**Problem**
Below are several records. Retype exactly those lines running from the one with "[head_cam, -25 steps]" through the one with "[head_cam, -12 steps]", end lines included, and no others.

(Records from a data source)
□ □ □ □ □ □ □

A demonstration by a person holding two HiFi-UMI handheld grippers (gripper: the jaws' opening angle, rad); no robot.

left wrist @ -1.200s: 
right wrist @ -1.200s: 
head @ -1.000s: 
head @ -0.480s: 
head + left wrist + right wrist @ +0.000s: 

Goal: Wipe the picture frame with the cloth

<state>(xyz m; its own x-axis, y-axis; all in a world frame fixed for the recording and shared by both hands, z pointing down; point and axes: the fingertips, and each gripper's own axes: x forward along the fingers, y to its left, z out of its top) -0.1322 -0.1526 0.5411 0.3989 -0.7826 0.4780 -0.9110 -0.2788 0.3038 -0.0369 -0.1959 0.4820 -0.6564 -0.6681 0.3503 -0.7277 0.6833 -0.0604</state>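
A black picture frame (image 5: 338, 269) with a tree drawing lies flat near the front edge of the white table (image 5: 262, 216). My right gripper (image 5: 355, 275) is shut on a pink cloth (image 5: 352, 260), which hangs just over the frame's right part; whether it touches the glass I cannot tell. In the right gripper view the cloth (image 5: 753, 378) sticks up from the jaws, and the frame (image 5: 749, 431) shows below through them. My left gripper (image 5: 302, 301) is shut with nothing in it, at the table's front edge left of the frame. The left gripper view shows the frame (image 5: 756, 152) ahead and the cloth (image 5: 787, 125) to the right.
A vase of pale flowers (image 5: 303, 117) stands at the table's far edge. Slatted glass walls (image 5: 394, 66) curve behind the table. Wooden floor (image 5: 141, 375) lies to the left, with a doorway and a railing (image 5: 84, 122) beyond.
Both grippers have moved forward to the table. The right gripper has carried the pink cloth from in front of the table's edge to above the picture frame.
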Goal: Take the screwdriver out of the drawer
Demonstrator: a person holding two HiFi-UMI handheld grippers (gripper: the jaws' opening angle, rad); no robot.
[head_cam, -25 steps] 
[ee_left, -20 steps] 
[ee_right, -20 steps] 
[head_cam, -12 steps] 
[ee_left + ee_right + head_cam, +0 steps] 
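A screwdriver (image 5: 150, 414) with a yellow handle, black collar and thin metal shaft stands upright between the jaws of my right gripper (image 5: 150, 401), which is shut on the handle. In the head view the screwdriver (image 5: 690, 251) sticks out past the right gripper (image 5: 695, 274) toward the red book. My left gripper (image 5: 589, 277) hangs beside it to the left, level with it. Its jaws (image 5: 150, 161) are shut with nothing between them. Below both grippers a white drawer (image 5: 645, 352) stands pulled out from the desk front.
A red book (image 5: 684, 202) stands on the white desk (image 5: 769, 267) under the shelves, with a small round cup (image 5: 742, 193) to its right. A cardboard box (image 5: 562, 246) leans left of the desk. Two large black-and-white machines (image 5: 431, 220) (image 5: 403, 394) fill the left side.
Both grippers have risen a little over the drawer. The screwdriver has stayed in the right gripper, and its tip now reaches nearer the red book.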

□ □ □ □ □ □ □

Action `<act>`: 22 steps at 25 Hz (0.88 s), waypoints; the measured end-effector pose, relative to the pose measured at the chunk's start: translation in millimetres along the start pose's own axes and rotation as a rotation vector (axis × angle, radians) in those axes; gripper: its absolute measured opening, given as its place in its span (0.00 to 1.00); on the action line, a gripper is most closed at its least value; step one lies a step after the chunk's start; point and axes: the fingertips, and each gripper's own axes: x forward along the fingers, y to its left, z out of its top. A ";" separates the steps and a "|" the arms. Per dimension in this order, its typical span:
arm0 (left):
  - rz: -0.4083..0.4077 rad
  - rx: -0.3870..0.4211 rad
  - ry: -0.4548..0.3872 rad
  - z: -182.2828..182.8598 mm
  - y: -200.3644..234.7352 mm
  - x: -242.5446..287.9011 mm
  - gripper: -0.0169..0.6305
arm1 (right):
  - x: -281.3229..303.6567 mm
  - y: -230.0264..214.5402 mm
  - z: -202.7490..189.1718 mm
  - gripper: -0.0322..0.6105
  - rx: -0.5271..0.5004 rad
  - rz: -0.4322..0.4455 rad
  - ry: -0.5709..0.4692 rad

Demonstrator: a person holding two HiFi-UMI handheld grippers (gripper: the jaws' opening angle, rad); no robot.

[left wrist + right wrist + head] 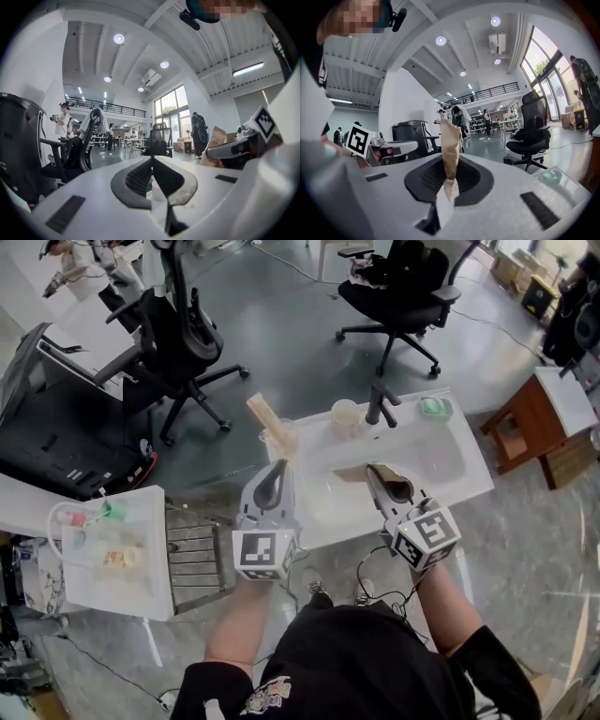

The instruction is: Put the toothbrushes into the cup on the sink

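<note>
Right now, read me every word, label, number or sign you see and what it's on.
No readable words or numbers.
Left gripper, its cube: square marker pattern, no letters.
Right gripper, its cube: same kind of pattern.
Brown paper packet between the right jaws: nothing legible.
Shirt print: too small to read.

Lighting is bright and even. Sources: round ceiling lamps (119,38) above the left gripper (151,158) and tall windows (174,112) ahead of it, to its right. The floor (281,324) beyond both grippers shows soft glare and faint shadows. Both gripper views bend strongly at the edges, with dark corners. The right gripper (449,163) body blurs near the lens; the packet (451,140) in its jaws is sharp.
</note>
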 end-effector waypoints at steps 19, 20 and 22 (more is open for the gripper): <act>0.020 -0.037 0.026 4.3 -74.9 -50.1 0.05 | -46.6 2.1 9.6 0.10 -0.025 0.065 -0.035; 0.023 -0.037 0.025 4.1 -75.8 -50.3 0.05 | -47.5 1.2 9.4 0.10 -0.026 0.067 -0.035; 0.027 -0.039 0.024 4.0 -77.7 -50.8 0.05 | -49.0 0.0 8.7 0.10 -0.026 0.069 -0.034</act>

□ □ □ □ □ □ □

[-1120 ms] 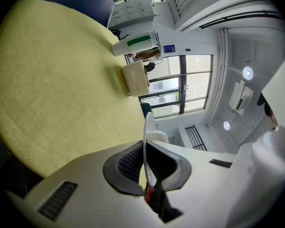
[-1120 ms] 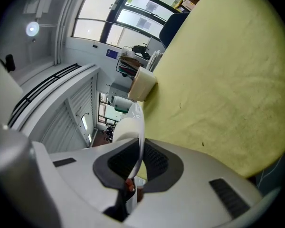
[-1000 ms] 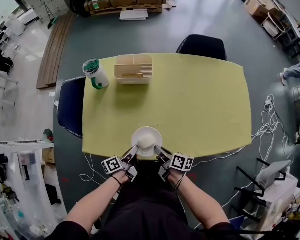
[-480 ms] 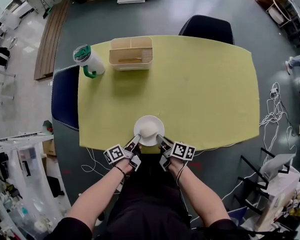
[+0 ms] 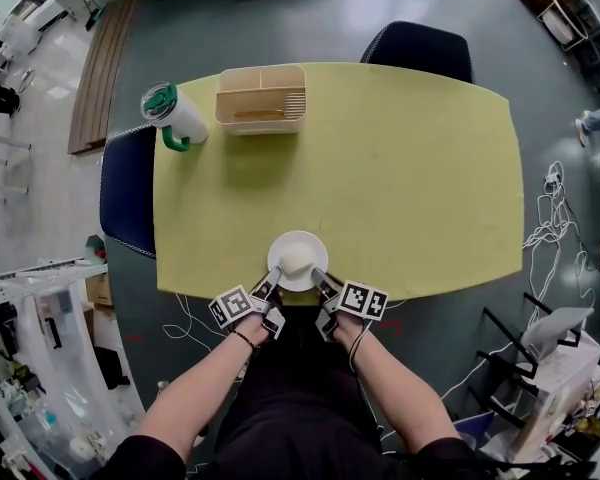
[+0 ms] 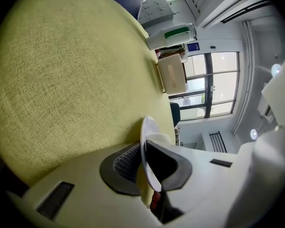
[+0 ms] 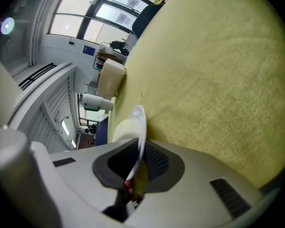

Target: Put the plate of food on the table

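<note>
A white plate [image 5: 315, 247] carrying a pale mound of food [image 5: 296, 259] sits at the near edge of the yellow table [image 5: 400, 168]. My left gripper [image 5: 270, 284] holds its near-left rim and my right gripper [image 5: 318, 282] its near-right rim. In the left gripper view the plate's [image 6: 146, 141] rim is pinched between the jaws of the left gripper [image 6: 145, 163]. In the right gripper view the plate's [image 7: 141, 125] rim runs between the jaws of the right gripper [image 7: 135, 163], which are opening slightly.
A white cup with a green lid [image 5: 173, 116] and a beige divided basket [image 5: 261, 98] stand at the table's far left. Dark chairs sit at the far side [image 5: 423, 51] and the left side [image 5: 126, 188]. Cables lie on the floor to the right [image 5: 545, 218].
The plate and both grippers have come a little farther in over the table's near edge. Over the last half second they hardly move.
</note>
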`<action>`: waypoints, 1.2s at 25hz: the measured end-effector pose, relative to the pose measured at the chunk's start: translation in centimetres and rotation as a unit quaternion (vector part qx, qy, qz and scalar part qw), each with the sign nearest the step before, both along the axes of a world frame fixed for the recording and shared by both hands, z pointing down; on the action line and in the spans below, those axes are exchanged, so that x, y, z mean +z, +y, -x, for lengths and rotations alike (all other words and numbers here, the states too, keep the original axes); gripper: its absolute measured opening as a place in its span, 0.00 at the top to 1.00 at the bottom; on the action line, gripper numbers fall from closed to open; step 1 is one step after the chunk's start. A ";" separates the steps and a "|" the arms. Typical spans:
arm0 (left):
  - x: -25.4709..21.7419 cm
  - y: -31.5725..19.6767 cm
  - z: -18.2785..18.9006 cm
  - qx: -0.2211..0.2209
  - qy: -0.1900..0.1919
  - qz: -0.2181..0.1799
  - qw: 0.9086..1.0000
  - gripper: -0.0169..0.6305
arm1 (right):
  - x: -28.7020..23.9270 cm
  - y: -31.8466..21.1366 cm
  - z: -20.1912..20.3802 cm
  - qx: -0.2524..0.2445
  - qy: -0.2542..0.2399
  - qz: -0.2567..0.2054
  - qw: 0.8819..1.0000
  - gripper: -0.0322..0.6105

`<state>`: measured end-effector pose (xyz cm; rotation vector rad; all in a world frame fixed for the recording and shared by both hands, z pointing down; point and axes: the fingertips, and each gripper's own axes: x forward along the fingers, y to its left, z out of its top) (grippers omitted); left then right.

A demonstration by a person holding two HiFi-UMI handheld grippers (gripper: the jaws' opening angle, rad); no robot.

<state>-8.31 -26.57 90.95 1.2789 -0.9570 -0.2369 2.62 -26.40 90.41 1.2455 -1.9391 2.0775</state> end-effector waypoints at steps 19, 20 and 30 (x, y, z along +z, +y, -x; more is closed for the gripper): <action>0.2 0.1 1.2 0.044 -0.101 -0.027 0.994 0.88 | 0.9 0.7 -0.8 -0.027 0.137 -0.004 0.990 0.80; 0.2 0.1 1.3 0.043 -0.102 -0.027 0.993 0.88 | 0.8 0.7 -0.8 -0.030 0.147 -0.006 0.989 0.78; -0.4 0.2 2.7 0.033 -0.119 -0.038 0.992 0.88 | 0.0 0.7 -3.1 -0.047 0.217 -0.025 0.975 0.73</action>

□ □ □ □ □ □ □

**Answer section**
[head_cam, -25 steps] 
[ee_left, -20 steps] 
[ee_right, -20 steps] 
[head_cam, -12 steps] 

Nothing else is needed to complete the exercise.